EXERCISE
Take the listing below and output it exactly, with no images.

START DATA EXCERPT

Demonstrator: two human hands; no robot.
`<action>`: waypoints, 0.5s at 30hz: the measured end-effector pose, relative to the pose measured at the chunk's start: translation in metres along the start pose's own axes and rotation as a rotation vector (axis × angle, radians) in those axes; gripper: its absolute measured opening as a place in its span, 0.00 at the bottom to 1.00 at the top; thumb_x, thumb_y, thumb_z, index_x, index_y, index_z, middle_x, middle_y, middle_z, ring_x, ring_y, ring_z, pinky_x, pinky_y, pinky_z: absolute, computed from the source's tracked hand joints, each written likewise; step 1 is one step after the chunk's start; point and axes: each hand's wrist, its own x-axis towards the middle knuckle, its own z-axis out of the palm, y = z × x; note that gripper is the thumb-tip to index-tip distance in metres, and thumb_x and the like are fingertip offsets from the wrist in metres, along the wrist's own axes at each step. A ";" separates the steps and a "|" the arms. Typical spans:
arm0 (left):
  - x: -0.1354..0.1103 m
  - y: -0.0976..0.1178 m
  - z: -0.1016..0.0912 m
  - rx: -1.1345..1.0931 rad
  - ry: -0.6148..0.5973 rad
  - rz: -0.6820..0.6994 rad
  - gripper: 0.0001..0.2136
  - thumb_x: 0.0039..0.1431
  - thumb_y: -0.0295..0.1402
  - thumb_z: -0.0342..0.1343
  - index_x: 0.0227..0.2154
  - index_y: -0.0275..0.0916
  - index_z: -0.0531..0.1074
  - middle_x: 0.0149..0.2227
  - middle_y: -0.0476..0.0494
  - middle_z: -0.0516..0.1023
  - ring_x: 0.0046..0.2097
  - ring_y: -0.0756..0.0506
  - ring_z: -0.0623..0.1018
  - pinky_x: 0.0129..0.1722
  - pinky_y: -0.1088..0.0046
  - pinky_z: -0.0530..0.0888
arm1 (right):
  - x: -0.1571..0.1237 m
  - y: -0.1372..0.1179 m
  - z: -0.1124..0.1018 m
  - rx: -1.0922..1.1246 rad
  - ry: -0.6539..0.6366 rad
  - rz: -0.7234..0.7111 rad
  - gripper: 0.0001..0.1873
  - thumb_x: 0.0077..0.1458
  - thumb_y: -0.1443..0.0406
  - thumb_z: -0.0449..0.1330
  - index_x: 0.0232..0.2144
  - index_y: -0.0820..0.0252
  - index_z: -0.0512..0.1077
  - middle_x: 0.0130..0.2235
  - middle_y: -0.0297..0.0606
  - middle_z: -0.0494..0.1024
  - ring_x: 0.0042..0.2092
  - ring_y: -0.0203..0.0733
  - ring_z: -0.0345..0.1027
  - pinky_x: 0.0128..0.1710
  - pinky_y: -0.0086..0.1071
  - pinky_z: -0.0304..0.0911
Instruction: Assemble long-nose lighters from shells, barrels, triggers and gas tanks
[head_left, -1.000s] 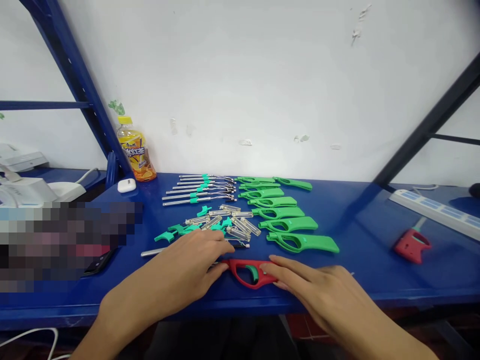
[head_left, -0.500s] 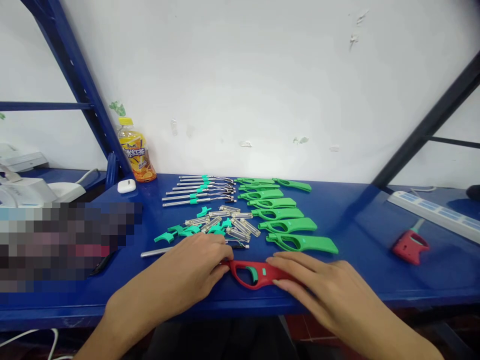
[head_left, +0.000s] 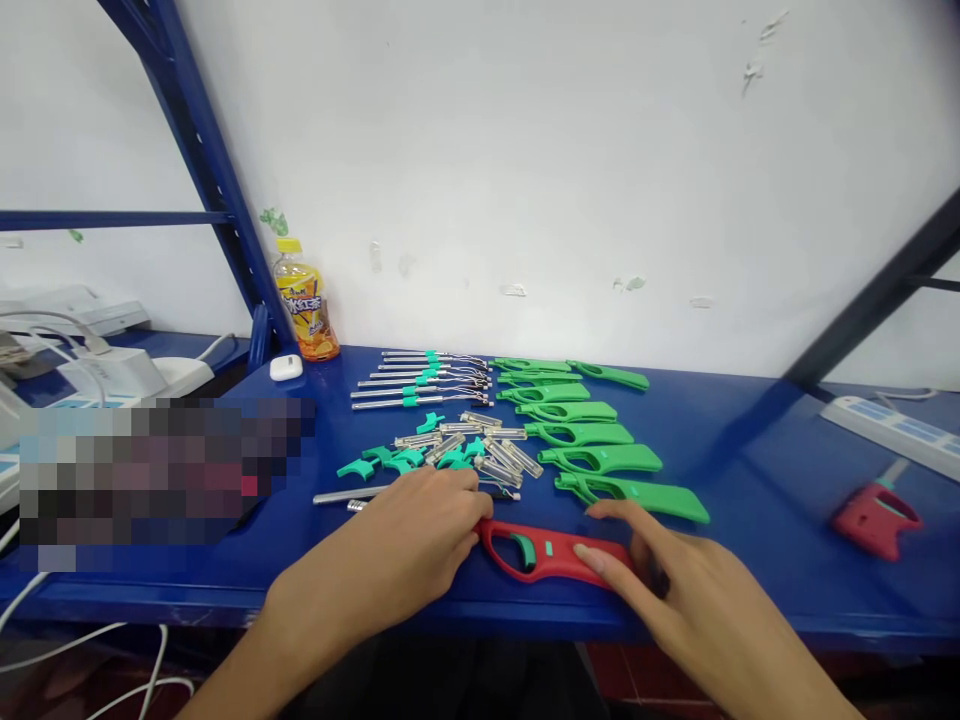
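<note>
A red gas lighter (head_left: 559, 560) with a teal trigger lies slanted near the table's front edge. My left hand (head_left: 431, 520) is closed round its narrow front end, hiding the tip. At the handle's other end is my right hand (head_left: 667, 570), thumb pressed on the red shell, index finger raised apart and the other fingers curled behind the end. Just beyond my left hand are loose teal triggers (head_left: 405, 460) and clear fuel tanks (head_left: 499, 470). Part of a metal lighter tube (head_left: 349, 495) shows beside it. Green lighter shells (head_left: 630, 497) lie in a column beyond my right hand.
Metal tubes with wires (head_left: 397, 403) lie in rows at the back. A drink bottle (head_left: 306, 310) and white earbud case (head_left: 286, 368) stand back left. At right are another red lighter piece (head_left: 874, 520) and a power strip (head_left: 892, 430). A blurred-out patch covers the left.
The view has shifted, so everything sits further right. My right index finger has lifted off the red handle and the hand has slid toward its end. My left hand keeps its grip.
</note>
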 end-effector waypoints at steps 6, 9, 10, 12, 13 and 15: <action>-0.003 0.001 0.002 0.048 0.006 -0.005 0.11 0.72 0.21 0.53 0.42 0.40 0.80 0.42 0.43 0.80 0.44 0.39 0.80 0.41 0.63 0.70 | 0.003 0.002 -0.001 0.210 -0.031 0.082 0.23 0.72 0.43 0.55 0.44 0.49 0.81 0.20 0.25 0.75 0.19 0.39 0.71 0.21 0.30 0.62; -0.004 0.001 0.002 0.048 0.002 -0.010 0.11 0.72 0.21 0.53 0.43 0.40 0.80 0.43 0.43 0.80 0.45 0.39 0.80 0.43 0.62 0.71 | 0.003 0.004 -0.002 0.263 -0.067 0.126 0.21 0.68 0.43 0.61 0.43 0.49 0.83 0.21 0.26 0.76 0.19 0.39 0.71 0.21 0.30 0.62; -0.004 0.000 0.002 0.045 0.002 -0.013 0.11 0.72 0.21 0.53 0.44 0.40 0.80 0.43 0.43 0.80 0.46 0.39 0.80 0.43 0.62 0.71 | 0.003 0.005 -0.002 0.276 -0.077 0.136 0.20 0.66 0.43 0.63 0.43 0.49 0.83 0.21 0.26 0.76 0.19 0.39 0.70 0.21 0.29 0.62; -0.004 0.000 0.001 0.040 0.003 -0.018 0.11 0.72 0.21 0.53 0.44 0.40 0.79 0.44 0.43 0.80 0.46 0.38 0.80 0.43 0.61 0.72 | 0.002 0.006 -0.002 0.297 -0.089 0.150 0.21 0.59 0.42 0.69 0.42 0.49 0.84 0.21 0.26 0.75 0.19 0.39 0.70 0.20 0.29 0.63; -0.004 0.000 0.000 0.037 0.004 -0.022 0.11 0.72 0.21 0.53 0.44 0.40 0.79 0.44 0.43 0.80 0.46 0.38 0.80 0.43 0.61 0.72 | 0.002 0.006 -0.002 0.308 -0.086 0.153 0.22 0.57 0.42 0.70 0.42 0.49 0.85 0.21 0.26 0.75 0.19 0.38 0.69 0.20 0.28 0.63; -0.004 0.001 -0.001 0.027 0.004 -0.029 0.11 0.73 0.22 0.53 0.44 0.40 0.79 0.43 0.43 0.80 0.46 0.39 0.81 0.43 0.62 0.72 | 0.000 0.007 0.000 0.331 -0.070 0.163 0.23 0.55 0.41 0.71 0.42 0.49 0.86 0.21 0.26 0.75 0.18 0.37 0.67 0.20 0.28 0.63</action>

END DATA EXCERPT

RESPONSE
Demonstrator: two human hands; no robot.
`<action>`: waypoints, 0.5s at 30hz: the measured end-effector pose, relative to the pose measured at the chunk's start: translation in metres along the start pose's own axes and rotation as a rotation vector (axis × angle, radians) in those axes; gripper: its absolute measured opening as a place in its span, 0.00 at the bottom to 1.00 at the top; thumb_x, thumb_y, thumb_z, index_x, index_y, index_z, middle_x, middle_y, middle_z, ring_x, ring_y, ring_z, pinky_x, pinky_y, pinky_z: absolute, computed from the source's tracked hand joints, each written likewise; step 1 is one step after the chunk's start; point and axes: each hand's wrist, its own x-axis towards the middle knuckle, its own z-axis out of the palm, y = z × x; note that gripper is the thumb-tip to index-tip distance in metres, and thumb_x and the like are fingertip offsets from the wrist in metres, along the wrist's own axes at each step. A ";" separates the steps and a "|" the arms. Typical spans:
arm0 (left):
  - x: -0.1354..0.1103 m
  - y: -0.0976..0.1178 m
  - z: -0.1016..0.0912 m
  - rx: -1.1345..1.0931 rad
  - ry: -0.6148..0.5973 rad
  - rz: -0.6820..0.6994 rad
  - gripper: 0.0001..0.2136
  - thumb_x: 0.0039..0.1431
  - thumb_y: -0.0295..0.1402
  - thumb_z: -0.0342..0.1343
  - index_x: 0.0227..0.2154
  - index_y: -0.0275..0.0916
  - index_z: -0.0531..0.1074
  - middle_x: 0.0149..0.2227
  - middle_y: -0.0476..0.0494
  - middle_z: -0.0516..0.1023
  - ring_x: 0.0046..0.2097
  - ring_y: -0.0756..0.0506
  - ring_z: -0.0623..0.1018
  - pinky_x: 0.0129..0.1722
  - pinky_y: -0.1088..0.0046
  - pinky_z: -0.0530..0.0888
arm1 (right):
  - x: -0.1571..0.1237 m
  - y: -0.1372..0.1179 m
  - z: -0.1124..0.1018 m
  - rx: -1.0922..1.1246 rad
  - ry: -0.6539..0.6366 rad
  - rz: -0.7234..0.7111 rad
  - gripper: 0.0001..0.1873
  - thumb_x: 0.0077..0.1458
  - thumb_y: -0.1443..0.0406
  - thumb_z: -0.0449..0.1330
  - index_x: 0.0232..0.2144
  - index_y: -0.0820..0.0252
  - index_z: -0.0512..0.1077
  - middle_x: 0.0130..0.2235
  - middle_y: -0.0297..0.0606
  - middle_z: -0.0494..0.1024
  - ring_x: 0.0042..0.2092
  - ring_y: -0.0203..0.0733
  - ring_z: -0.0345..0.1027
  - pinky_x: 0.0128..0.1710
  - pinky_y: -0.0086..0.1071
  - pinky_z: -0.0304..0.0911
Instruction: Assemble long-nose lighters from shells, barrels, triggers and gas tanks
[head_left, -1.000s] 
[head_left, -0.500s] 
[head_left, +0.000s] 
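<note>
A red gas lighter (head_left: 559, 560) with a teal trigger lies slanted near the table's front edge. My left hand (head_left: 431, 520) is closed round its narrow front end, hiding the tip. At the handle's other end is my right hand (head_left: 667, 570), thumb pressed on the red shell, index finger raised apart and the other fingers curled behind the end. Just beyond my left hand are loose teal triggers (head_left: 405, 460) and clear fuel tanks (head_left: 499, 470). Part of a metal lighter tube (head_left: 349, 495) shows beside it. Green lighter shells (head_left: 630, 497) lie in a column beyond my right hand.
Metal tubes with wires (head_left: 397, 403) lie in rows at the back. A drink bottle (head_left: 306, 310) and white earbud case (head_left: 286, 368) stand back left. At right are another red lighter piece (head_left: 874, 520) and a power strip (head_left: 892, 430). A blurred-out patch covers the left.
The view has shifted, so everything sits further right. My right index finger has lifted off the red handle and the hand has slid toward its end. My left hand keeps its grip.
</note>
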 end-effector waypoints at steps 6, 9, 10, 12, 13 and 15: <action>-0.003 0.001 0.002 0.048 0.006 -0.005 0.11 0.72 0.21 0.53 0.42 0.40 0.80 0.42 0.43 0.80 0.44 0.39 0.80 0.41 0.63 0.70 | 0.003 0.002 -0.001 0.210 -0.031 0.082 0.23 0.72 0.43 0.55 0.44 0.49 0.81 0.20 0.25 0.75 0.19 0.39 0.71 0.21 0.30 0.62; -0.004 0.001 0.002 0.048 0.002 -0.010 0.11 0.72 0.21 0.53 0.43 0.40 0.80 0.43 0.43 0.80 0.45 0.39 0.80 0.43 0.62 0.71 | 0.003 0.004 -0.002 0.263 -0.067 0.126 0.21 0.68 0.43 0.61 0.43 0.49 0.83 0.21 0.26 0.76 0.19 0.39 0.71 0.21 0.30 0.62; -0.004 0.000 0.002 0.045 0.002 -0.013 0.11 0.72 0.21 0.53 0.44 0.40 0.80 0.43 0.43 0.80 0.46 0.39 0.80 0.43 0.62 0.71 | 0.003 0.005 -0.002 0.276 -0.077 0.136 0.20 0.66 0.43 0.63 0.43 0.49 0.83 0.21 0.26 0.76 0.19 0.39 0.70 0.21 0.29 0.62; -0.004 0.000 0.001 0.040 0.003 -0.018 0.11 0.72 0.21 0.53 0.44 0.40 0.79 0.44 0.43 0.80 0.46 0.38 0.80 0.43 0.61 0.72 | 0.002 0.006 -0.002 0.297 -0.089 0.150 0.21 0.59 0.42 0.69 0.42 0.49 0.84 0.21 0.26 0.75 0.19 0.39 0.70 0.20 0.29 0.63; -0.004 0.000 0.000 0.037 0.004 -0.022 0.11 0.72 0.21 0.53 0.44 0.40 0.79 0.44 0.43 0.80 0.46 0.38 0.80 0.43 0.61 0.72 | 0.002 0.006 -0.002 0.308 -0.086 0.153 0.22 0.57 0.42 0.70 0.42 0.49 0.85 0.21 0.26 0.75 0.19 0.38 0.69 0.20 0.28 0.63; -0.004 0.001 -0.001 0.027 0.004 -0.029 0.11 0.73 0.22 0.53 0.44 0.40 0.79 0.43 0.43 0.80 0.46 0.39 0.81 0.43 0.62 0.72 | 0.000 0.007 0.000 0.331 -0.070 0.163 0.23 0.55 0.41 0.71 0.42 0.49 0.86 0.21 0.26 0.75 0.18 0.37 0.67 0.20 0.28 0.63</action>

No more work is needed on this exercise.